To: shop-talk@autox.team.net
Subject: Re: [Shop-talk] [Bulk] Re: Grinder pedestal
From: John Miller <jem@milleredp.com>
Date: Mon, 09 Feb 2015 20:23:19 -0800
Delivered-to: mharc@autox.team.net
Delivered-to: shop-talk@autox.team.net
References: <CADm3DLH5FaWrMcDtQUrwz2b9kVuAFZaPCJi0-pH87q0JoFXcpQ@mail.gmail.com> <54D972C0.2000305@snet.net> <006601d044e0$d821ef10$8865cd30$@Ameritech.net>
User-agent: Mozilla/5.0 (Windows NT 6.1; WOW64; rv:31.0) Gecko/20100101 Thunderbird/31.4.0
> I use a now-unobtainable option.  My Dad found a round cast iron "No
> Parking" sign base sometime in the late 40's and it's pretty much perfect.
> Probably 40-50 pounds, about 18" in diameter at the base,  easy to roll to
> another location, and really sturdy.  I've never seen another one, but if
> they're still to be found somewhere, it's a perfect base.

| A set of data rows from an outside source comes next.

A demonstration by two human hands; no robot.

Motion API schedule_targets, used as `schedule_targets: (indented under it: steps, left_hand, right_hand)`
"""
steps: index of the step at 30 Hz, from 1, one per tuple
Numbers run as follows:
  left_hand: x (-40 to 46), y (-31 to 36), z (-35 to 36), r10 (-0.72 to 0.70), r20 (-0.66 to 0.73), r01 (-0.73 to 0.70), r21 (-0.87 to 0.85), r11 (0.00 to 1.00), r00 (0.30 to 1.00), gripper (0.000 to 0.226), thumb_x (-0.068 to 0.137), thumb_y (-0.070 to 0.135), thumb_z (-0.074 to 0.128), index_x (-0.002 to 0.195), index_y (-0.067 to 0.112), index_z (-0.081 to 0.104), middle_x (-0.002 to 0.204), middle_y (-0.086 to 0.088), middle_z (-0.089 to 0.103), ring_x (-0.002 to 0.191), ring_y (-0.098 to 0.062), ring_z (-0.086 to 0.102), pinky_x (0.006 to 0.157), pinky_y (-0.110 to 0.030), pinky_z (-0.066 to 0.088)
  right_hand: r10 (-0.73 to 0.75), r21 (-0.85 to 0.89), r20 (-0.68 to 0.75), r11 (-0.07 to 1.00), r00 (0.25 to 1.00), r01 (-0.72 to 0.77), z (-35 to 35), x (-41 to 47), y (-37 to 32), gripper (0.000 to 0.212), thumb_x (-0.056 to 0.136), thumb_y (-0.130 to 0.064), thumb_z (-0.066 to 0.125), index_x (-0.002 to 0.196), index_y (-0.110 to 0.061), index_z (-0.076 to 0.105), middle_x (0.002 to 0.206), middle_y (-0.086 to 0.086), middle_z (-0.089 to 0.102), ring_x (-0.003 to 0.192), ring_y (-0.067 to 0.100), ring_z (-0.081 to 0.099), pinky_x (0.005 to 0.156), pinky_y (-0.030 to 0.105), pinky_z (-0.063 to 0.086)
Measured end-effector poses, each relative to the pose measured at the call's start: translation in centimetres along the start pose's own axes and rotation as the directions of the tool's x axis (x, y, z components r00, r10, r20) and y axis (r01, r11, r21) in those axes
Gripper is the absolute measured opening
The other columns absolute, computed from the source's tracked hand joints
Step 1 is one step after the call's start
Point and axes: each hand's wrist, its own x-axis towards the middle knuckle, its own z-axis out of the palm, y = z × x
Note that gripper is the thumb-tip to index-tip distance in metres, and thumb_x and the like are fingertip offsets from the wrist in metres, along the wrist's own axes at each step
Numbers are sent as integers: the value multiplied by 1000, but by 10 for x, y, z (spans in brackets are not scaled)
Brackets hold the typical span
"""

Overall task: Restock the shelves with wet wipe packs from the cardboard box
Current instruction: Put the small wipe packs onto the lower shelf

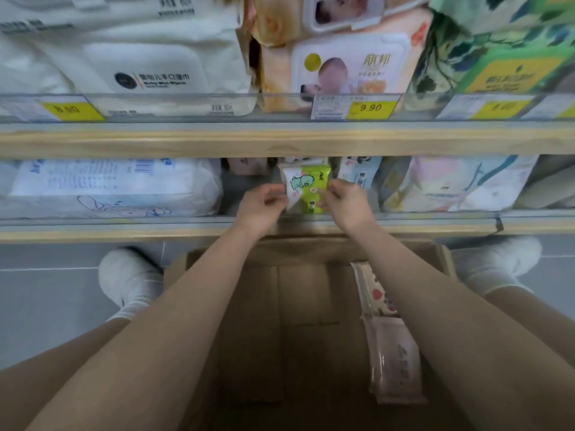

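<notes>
Hands at frame centre: left hand [262, 204] and right hand [341, 201] each pinch one green-and-white wet wipe pack [306, 185] on the lower shelf [93, 233]. Below, the cardboard box [298, 306] holds two pink packs [392, 359] along its right side.

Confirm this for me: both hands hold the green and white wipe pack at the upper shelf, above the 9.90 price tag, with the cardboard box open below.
Not quite. The head view shows the left hand and right hand holding the green and white wipe pack at the lower shelf, below the 9.90 price tag. The cardboard box is indeed open below.
</notes>
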Motion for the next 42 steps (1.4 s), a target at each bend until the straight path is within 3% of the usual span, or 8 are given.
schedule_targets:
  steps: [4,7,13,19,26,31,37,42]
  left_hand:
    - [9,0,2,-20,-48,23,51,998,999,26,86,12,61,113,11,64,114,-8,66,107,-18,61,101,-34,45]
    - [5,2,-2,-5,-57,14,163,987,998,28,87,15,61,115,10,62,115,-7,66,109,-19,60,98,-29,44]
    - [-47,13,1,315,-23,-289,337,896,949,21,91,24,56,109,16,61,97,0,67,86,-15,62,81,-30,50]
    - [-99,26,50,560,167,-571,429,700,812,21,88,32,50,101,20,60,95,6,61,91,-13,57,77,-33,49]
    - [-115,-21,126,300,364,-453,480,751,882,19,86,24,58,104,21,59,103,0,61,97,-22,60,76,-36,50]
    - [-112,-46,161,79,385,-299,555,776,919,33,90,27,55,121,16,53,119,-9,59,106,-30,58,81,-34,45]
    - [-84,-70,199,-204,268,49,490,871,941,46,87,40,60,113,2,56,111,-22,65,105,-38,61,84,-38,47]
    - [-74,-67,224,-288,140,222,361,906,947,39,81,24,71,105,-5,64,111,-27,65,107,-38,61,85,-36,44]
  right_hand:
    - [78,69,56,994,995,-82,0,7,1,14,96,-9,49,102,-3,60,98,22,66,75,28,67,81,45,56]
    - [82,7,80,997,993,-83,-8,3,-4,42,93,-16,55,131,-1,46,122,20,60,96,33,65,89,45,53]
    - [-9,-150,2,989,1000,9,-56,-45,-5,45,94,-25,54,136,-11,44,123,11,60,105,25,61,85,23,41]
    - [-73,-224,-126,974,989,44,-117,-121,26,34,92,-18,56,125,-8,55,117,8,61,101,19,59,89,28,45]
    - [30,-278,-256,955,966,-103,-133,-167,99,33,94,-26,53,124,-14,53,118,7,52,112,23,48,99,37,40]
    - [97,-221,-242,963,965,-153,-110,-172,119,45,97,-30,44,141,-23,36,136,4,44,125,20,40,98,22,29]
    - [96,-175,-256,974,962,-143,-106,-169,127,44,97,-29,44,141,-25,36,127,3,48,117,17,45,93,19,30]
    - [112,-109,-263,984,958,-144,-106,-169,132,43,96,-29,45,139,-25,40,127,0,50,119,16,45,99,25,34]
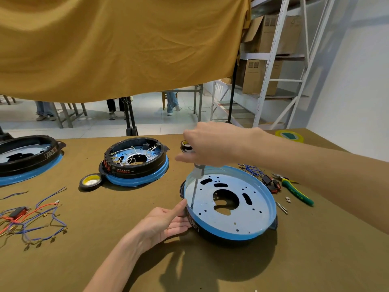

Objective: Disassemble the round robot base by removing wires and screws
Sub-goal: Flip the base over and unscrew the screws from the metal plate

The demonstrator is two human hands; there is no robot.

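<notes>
Blue-rimmed base (231,236): L hand (166,223) steadies edge, R hand (212,144) grips screwdriver (196,182).

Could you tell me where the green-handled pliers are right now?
The pliers lie on the table's right side, just right of the round base, beside the blue wires.

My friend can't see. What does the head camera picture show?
A right hand holds a screwdriver upright, its tip down in a round base on a brown table. The left hand steadies the rim.
</notes>
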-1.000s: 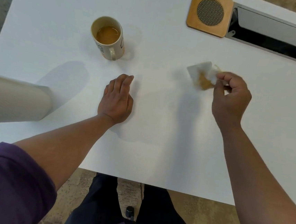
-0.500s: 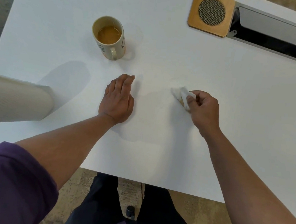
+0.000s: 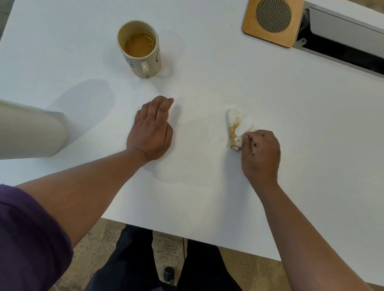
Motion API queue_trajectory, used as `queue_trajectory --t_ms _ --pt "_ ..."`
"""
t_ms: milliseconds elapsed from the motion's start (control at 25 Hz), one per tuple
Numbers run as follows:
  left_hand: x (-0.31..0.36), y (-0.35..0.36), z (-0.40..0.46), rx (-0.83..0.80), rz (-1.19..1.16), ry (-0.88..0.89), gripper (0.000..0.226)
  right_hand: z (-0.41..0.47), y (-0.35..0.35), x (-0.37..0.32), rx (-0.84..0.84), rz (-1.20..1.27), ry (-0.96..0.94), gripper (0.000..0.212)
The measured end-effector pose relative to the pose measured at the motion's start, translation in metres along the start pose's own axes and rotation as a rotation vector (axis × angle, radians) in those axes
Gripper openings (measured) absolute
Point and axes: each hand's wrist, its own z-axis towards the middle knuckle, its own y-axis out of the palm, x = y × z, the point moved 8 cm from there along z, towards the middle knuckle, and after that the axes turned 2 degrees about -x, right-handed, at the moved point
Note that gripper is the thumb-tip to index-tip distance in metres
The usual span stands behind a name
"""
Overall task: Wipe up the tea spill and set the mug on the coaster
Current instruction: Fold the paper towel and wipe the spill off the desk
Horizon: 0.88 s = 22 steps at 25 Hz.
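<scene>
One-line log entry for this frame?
phase: wiping | right hand: pinches stained tissue on table | left hand: flat on table | mug: off coaster

A cream mug [image 3: 140, 49] of amber tea stands on the white counter [image 3: 217, 65], the white tissue [image 3: 237, 128] is stained tan-brown, and the wooden coaster [image 3: 272, 16] has a dark mesh centre.
</scene>
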Motion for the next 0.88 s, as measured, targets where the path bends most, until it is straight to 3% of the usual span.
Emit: queue_trajectory --t_ms 200,360,560,760,880 --pt "0.000 0.000 0.000 -0.004 0.006 -0.003 0.061 -0.014 0.025 0.001 -0.093 -0.144 0.021 0.054" --pt "0.000 0.000 0.000 -0.005 0.006 -0.003 0.060 -0.005 0.020 -0.003 -0.068 -0.035 0.019 0.037" --pt "0.000 0.000 0.000 -0.008 0.010 0.001 0.060 0.025 -0.005 -0.003 -0.019 0.252 0.088 0.032" --pt "0.001 0.000 0.000 -0.002 0.007 -0.003 0.060 0.057 -0.021 -0.004 0.028 -0.096 0.004 0.037" --pt "0.000 0.001 0.000 -0.005 0.007 -0.005 0.061 0.080 -0.015 -0.011 0.046 -0.181 -0.051 0.039"
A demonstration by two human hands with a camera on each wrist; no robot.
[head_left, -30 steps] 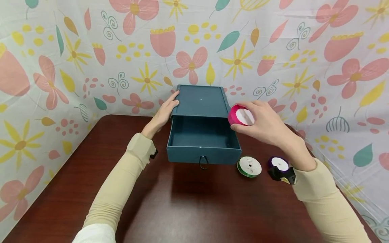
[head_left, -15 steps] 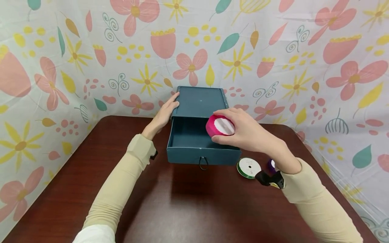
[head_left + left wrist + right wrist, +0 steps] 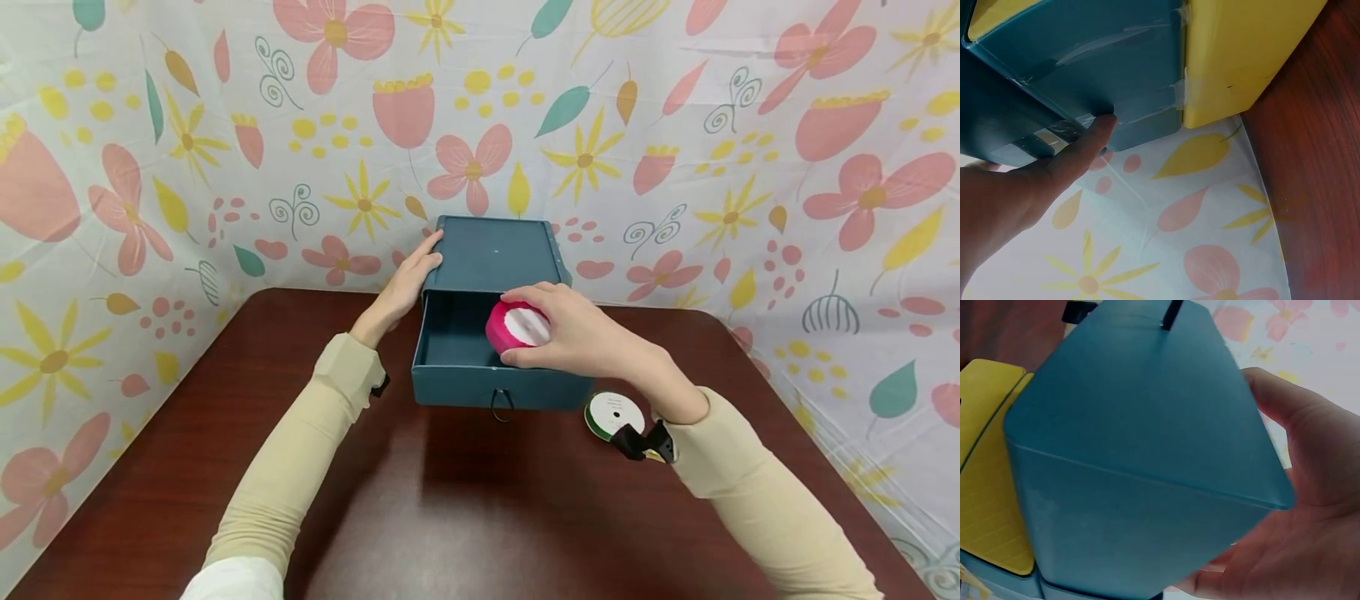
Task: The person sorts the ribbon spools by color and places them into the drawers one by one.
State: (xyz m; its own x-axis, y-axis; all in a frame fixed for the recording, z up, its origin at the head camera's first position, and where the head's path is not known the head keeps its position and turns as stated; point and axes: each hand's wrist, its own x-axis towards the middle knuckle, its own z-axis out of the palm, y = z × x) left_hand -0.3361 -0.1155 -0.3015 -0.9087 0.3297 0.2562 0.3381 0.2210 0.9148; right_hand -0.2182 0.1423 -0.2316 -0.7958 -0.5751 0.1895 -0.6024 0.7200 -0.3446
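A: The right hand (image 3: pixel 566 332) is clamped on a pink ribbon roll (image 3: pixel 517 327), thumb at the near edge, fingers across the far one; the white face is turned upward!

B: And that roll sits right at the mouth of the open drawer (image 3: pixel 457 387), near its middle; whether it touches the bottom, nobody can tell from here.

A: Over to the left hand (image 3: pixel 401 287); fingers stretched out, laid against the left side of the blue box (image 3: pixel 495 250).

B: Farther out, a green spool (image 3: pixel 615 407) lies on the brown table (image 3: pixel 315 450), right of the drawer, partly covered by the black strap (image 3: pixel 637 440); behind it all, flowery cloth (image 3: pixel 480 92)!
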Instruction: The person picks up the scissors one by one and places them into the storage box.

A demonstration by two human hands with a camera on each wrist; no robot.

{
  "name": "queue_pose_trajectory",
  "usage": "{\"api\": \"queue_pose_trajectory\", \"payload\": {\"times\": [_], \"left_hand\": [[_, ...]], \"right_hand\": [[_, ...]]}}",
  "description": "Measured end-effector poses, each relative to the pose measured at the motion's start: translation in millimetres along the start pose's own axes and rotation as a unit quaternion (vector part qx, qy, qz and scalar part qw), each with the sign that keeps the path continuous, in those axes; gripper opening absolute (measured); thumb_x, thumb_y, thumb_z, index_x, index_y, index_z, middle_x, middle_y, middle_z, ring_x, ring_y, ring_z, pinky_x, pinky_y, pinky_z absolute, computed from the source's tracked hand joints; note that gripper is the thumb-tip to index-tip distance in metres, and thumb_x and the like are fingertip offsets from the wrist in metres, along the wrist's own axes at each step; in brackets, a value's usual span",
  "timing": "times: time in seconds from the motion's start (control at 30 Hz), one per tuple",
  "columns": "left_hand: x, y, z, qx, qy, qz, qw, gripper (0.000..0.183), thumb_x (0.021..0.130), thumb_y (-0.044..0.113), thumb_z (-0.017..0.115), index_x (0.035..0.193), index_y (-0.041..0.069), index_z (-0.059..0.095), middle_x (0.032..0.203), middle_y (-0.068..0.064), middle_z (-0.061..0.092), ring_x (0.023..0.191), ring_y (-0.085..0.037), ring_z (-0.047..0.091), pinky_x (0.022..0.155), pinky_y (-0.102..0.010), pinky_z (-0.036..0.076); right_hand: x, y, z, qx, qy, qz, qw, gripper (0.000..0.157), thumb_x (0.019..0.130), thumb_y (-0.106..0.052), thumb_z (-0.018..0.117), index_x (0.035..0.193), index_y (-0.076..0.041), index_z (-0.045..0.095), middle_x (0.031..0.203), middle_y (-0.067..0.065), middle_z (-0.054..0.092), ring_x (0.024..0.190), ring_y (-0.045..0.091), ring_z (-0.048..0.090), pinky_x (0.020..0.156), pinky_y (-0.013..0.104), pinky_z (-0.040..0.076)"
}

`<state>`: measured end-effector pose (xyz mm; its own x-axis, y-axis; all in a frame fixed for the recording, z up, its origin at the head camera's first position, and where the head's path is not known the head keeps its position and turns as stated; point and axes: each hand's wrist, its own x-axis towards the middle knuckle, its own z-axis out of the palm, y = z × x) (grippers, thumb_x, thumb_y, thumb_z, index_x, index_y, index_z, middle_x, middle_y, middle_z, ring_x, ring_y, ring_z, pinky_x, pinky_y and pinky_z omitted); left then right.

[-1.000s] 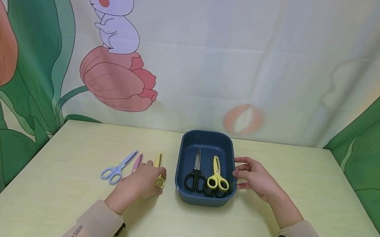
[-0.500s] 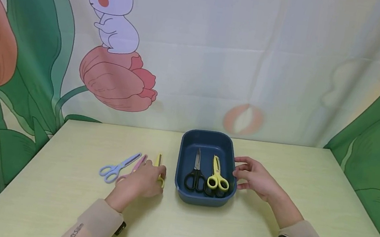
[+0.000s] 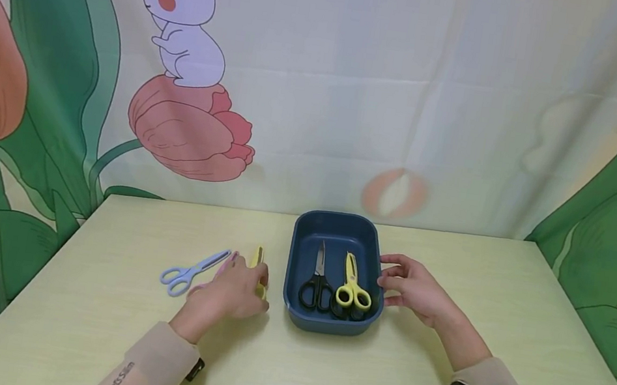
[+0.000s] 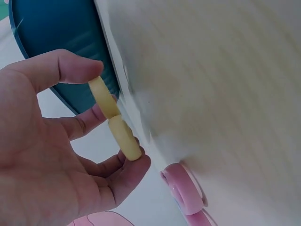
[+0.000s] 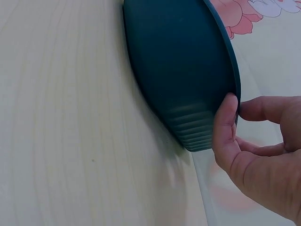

This has *absolutely* nothing to do with bench grinder bases, though I 
think a disc or slab of steel or an old wheel with suitable weight on it 
should work fine.

I grew up in a house in the Sunset end of San Francisco, and our house 
- like many of the houses in the area - was equipped with a wonderfully 
sturdy kitchen table that was a linoleum-topped square of plywood 
attached to an oval shaped piece of 1/2in steel base.

My father, who'd been working in the Kaiser shipyards in Richmond until 
he was drafted in early 1943, noted that that all those oval-shaped 
table bases were passageway cutouts from Liberty ship bulkheads.

John.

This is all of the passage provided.